_Work item_
The copy must match the data word for word and contain no pictures.

---- Data

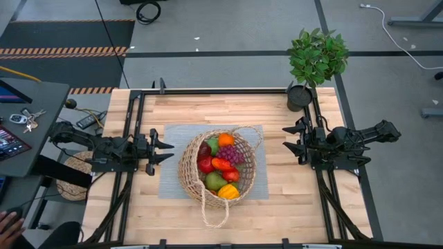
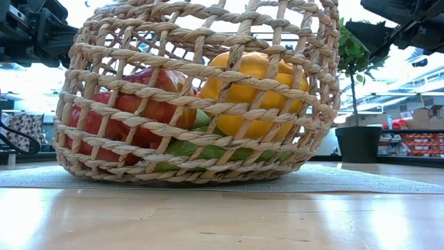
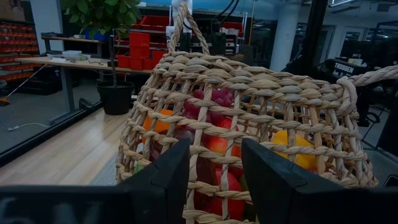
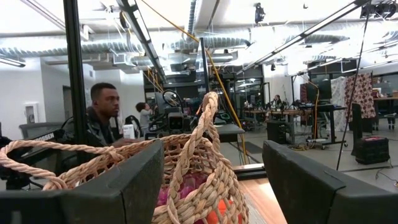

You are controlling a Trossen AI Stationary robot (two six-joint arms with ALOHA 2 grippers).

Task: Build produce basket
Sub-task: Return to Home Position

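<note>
The woven wicker basket (image 1: 220, 168) stands on a grey mat in the middle of the table. It holds the produce: a red piece (image 1: 205, 164), an orange one (image 1: 225, 140), purple grapes (image 1: 231, 153), a green piece (image 1: 214, 181) and a yellow one (image 1: 228, 191). One looped handle (image 1: 214, 209) lies on the table toward the near edge. My left gripper (image 1: 166, 149) is open, just left of the basket, and my right gripper (image 1: 289, 139) is open, to its right. Neither touches anything. In the low view the basket (image 2: 198, 90) fills the picture, with yellow (image 2: 253, 90) and red (image 2: 132, 111) pieces inside.
A leafy potted plant (image 1: 315, 59) in a black pot stands at the table's far right corner. The grey mat (image 1: 169, 162) lies under the basket. A side desk with keys and a tablet (image 1: 17, 128) is off the table's left. People show in the room in the right wrist view.
</note>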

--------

_Task result_
You are controlling a Trossen AI Stationary robot (two six-joint arms with ALOHA 2 grippers).

Task: Build produce basket
Sub-task: Return to Home Position

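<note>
The woven wicker basket (image 1: 220, 168) stands on a grey mat in the middle of the table. It holds the produce: a red piece (image 1: 205, 164), an orange one (image 1: 225, 140), purple grapes (image 1: 231, 153), a green piece (image 1: 214, 181) and a yellow one (image 1: 228, 191). One looped handle (image 1: 214, 209) lies on the table toward the near edge. My left gripper (image 1: 166, 149) is open, just left of the basket, and my right gripper (image 1: 289, 139) is open, to its right. Neither touches anything. In the low view the basket (image 2: 198, 90) fills the picture, with yellow (image 2: 253, 90) and red (image 2: 132, 111) pieces inside.
A leafy potted plant (image 1: 315, 59) in a black pot stands at the table's far right corner. The grey mat (image 1: 169, 162) lies under the basket. A side desk with keys and a tablet (image 1: 17, 128) is off the table's left. People show in the room in the right wrist view.
</note>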

The response has been given in full.